And now my stupid friends are having stupid children.
My stupid friends are having stupid children.
My stupid friends are having stupid children.
Stupid, fucking ugly, boring children.

Bo Burnham, 30

At 32, I can confirm, all of my stupid friends are having stupid children.

Meghan and I, recently engaged, are interacting with babies all the time now, and baby talks are fully underway. Needless to say, lately I am very much thinking about babies.


DO I WANT KIDS?

Yes. I’ve known for a long time that I’ve wanted kids. I like the idea of being a good dad.

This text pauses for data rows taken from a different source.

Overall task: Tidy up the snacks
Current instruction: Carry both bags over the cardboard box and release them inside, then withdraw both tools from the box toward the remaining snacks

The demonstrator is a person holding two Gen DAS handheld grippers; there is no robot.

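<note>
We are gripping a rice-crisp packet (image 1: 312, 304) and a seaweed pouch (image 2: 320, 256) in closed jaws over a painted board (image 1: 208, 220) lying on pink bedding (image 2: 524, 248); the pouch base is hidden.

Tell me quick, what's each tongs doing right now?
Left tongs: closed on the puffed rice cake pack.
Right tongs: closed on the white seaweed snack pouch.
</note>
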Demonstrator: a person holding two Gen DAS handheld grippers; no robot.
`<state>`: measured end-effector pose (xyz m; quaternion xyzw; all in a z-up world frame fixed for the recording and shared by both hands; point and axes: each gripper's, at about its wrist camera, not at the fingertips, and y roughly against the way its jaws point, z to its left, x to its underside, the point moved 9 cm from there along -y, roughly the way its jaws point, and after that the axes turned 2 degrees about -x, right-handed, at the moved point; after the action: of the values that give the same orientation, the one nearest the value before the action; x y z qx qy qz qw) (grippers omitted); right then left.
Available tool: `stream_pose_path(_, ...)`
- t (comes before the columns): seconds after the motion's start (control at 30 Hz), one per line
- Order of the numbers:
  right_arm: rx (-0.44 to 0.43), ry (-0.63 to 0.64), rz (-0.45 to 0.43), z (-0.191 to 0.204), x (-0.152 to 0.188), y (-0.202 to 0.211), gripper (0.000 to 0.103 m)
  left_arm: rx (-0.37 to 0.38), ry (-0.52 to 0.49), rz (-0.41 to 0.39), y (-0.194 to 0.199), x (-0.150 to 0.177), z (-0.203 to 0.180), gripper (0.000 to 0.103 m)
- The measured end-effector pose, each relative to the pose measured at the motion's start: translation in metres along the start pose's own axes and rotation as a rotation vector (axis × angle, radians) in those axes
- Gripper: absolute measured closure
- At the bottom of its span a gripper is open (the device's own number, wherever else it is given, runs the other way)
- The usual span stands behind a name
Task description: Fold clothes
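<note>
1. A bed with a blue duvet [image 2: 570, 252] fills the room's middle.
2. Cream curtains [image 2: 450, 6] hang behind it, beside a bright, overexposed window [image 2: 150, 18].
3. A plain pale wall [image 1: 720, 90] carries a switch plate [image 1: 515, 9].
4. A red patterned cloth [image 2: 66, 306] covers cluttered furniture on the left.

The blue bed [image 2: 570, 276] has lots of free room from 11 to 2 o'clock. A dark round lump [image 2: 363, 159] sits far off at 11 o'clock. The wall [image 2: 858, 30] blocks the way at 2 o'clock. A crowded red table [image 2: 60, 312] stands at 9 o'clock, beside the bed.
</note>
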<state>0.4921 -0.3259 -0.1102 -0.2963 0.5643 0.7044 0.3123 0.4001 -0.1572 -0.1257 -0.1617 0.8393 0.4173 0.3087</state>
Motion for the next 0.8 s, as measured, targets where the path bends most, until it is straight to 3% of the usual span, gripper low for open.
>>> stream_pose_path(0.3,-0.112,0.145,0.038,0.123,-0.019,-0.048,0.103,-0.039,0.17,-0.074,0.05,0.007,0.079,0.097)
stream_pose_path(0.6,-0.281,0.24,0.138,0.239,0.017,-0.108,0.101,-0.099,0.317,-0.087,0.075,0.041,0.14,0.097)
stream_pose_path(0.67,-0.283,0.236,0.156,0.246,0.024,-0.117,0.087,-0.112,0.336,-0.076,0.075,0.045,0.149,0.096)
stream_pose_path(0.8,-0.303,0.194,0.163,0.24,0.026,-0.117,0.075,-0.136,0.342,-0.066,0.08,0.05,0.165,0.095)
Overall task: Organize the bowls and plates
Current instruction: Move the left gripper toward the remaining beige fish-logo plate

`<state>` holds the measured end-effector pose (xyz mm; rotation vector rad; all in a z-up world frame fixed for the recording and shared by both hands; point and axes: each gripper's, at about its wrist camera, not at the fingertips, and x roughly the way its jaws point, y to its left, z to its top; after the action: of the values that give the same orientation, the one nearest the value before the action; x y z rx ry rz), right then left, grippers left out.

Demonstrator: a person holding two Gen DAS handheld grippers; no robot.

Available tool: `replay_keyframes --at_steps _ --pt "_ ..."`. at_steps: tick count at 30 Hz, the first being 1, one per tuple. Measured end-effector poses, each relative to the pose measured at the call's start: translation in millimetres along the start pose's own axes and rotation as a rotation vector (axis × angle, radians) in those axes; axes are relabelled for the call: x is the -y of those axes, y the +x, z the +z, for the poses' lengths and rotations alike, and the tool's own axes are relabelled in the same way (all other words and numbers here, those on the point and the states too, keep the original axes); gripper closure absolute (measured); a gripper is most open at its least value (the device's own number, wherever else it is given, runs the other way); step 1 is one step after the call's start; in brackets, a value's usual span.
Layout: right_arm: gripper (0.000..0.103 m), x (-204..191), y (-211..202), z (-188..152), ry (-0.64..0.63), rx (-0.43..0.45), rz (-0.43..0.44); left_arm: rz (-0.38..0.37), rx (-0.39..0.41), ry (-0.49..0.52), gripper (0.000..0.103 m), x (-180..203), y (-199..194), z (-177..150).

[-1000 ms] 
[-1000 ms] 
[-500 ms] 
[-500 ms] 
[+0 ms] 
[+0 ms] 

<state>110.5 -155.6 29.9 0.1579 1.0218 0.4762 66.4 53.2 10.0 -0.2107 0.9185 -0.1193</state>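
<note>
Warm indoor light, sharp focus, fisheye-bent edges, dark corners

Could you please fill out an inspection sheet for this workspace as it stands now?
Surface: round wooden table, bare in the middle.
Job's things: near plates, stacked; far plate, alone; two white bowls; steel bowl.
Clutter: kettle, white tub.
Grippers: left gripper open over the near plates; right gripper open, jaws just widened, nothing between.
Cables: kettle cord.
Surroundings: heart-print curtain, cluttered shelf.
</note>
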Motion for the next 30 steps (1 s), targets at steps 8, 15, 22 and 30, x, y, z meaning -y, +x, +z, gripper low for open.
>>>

I think about the life lessons I’ll want to instill in our children (which I will spare you), all these gems I’ve picked up in my 30+ years of living. Then I think back to being a kid myself and my dad trying to teach me one lesson or another. In the moment, I probably wasn’t paying attention, or didn’t really get what he was saying, but he was probably being thoughtful, and saying things that really meant something to him. I can already feel the ‘talks’ I’ll have, where I’ll really want my kid(s) to understand the point I’m making, that it’s paramount to their development, and they’ll probably just want to play another game of Tekken like I did.

Aside from that, you hear from people all the time that having kids is the ‘best thing‘ that’s ever happened to them. A recent guest on Lex’s podcast put it creatively when she said she loves her daughter ‘more than evolution requires‘.

A number of other guests reflect on having kids and most of them say something along the same lines of “life seems completely unsustainable when it’s happening but then when they’re grown up you wish you could go back“. And seemingly none of them regret it, in fact the one guy regretted not having more.

The broad notion is that although challenging, having kids is great!

But…


AM I SCARED OF HAVING KIDS

It’s the most terrifying day of your life the day the first one is born. Your life, as you know it, is gone. Never to return… But they learn how to walk and they learn how to talk, and you want to be with them, and they turn out to be the most delightful people you’ll ever meet in your life.

Bill Murray, Lost in Translation (never saw it)

This past week was eye opening. We were in Avalon just a few weeks before Jude’s (my nephew) first birthday. He is, by all measures, the star of the show. Every moment he’s around is spent either observing him or trying to make him laugh, and it’s great. Seeing him smile or grab things or try to walk is fascinating, it’s a feeling I don’t get anywhere else.

But then he starts crying, or needs to be fed, or needs to take a nap, and Laura or Joe handles that and I happily go back to doing whatever I was doing. But the responsibility is ever-present. The never-ending need to have an eye on him is daunting. As someone who’s very much visualizing my life with a child soon, it seems like… a lot.

I know that there will be sacrifices. In one sense it puts a time limit on the things I want to do with no interruption, running being the first thing that comes to mind. I have ~two years to train exactly as I want. Once we have a kid, I assume that won’t quite be the case.

But I get confidence from the people around me who have kids. Everyone manages one way or another. And frankly, it doesn’t feel like I’m weighing my options of ‘is this really worth it‘. I already know it’s happening, so I want to embrace it with open arms.

A podcast Meghan and I listened to recently put it in an interesting light; that society today is built around the freedom to do anything, and that can actually be paralyzing. The idea of spending my 30s ‘living my life‘ without a kid to really enjoy that ‘freedom‘ is too hard to pass up! Having a kid immediately constricts a lot of your freedom. But ultimately it gives you more purpose than you’d ever find elsewhere, and that humans kind of thrive in the constricted zone as opposed to the endlessly free yet overwhelming world that we have today.

I think when we look back in a few decades, like most couples, we’ll probably say that having kids was the best thing we ever did.


Initially I planned a section for how many kids we want, what we hope they do, etc. But that feels a little silly. Would I be happy if our kid ends up being a state champion runner? Hell yeah I would be. But my parents weren’t runners at all and they probably never envisioned their kids would get into running. I feel like once you have the kid, you look at them as a blank canvas that could go a million different directions and you’ll be happy with almost all of them.